Before you plunk down about CAD 10K (including tax) for a 25% share, you need to have a thorough prepurchase inspection done by a mechanic who has never worked on the plane — that might mean bringing someone in for the day from Brampton, Markham, Peterborough, or another city nearby. Expect to spend at least CAD 1K on the inspection, maybe more if there are any areas of concern. Obviously, it would be nice to get all the 25% partners together first so that you have to do the inspection only once and can split the cost — otherwise, each will have to do his or her own inspection. A proper prepurchase will take a full day and involve a detailed review of the logbooks (including airworthiness directives and service bulletins), removing the cowling and all inspection plates, checking compressions, looking for corrosion inside the wings, etc. The plane will probably be put up on jacks, and if there are any concerns, the seats might come out as well to allow better access to the interior. You should also review the logbooks yourself to see how often the plane has flown (if it flies less than 100 hours a year, look at it carefully; if it flies less than 50, be concerned; if it flies less than 25, be *very* concerned), whether there is any damage history, and how often parts are replaced. When’s the last time the vacuum pump was replaced, for example? How old is the battery? How old are the tires? Are the gyros getting elderly? This might be too much to worry about for your first plane, but you can bet I’ll be checking if or when I buy my second — even if the individual parts are relatively inexpensive, it gives you a good idea of how well the plane has been maintained.
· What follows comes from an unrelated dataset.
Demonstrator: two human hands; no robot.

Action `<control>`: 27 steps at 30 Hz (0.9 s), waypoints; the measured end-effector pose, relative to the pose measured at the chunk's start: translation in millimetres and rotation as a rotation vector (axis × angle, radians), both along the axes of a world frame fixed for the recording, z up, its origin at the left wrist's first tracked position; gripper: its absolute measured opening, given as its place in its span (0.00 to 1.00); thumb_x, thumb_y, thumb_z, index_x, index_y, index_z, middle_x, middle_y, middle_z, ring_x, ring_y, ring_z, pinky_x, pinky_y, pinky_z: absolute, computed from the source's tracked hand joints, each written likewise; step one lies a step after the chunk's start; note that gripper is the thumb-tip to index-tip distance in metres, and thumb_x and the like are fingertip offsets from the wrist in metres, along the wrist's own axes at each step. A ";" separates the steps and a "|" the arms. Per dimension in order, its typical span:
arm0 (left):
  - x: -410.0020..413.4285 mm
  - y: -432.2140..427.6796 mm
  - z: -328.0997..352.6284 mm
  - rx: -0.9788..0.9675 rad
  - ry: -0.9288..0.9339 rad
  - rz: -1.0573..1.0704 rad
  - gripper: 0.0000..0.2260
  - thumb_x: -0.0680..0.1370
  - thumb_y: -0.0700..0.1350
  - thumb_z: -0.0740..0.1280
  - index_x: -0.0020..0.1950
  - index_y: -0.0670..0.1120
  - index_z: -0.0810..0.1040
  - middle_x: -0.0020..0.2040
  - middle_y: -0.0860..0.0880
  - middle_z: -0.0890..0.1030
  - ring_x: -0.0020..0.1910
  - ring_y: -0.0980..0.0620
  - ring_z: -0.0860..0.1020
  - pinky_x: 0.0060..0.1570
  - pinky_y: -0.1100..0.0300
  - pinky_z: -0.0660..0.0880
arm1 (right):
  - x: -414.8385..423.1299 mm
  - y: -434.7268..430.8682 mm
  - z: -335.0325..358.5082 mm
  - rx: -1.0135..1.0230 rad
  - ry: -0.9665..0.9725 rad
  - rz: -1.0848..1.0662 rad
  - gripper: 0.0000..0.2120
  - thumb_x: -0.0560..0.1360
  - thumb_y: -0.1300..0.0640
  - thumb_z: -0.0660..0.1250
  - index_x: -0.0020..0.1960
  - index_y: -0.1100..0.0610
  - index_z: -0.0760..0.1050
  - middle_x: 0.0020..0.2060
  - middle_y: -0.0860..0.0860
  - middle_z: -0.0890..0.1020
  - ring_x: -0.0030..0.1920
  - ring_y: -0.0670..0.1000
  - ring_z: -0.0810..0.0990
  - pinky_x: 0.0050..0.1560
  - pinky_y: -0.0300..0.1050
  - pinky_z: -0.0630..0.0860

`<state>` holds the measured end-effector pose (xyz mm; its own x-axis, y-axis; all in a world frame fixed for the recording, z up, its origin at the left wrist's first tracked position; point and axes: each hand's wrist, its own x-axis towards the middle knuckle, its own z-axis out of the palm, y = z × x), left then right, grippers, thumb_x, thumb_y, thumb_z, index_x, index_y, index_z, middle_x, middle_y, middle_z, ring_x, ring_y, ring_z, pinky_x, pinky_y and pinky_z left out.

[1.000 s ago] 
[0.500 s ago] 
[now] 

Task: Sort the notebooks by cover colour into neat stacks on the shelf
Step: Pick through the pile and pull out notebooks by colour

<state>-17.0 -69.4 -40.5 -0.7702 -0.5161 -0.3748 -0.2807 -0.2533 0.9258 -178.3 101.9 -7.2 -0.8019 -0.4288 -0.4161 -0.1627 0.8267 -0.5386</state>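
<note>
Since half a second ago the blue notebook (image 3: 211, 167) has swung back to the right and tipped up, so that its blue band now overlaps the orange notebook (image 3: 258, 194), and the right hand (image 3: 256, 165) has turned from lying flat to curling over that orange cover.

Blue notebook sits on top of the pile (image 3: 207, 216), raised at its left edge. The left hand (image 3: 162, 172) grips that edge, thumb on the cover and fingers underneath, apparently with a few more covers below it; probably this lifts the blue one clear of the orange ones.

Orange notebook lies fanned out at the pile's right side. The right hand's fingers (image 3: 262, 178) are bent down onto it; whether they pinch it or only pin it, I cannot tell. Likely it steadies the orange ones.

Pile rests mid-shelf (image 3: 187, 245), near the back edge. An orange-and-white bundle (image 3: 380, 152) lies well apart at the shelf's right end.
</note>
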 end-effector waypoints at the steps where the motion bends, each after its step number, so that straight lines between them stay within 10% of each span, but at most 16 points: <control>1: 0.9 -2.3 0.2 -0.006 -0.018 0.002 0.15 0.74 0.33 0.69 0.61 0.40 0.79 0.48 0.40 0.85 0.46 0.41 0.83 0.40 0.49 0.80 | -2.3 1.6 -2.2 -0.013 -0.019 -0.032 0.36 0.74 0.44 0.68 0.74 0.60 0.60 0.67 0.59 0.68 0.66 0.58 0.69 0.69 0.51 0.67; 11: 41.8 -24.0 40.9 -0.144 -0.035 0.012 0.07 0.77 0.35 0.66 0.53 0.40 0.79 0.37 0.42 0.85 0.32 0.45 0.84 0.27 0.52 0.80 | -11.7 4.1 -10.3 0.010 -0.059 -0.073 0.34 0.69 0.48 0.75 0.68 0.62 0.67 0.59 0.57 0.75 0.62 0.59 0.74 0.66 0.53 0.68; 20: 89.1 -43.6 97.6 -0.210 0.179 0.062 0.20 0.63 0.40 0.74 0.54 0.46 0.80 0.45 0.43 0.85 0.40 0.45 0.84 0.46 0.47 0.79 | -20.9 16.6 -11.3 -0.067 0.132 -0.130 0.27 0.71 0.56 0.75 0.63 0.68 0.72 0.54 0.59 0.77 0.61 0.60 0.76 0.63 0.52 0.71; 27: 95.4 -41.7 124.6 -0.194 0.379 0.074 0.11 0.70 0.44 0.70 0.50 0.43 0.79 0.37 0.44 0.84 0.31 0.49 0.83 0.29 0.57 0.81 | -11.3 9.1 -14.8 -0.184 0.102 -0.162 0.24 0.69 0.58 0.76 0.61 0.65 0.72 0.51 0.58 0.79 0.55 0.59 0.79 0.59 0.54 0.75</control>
Remember that the time on the engine has a lot to do with the value of the plane. Including removal, shipping, and reinstallation, an engine overhaul for a Lycoming O-320 costs at least CAD 25K, maybe more like CAD 30K. Is the engine on this plane just about run out (2000 hours)? Has the engine been giving trouble and getting a lot of top work (new cylinders)? Are the compressions OK? The mechanic can help with that. Many people believe that a half-time engine (~1,000 hours) is the best deal — a brand-new overhaul done just to sell the plane might be shoddy, while a run-out engine will require you to take the time to do the overhaul and break in a new engine. Likewise, beware of any plane sold with a fresh annual — that has no value to you, since the seller will probably defer any marginal items.
Expect all the partners combined to spend about CAD 5K/year on maintenance, excluding engine reserve, if the plane is in good condition — that includes replacing radios, pumps, tires, batteries, starters, etc. as they fail. The plane will also need to be painted every decade or two, at a cost of over CAD 10K Some AMEs will let you help with the maintenance, reducing the cost a bit, but whether that’s a reasonable trade will depend on how much your time is worth. The problem is that there’s a lot of variability — you might pay $2,000 one year, and $8,000 the next. You’ll spend about $2,000/year on insurance, given the low airframe value, and gas and oil will depend on your flying (estimate about CAD 35/hour for gas, depending on where you buy it). Parking will depend on where you decide to keep the plane — you’ll want at least an electrical plugin if you plan to fly in the winter. A hangar can be expensive, but also much more convenient (and you can split it four ways).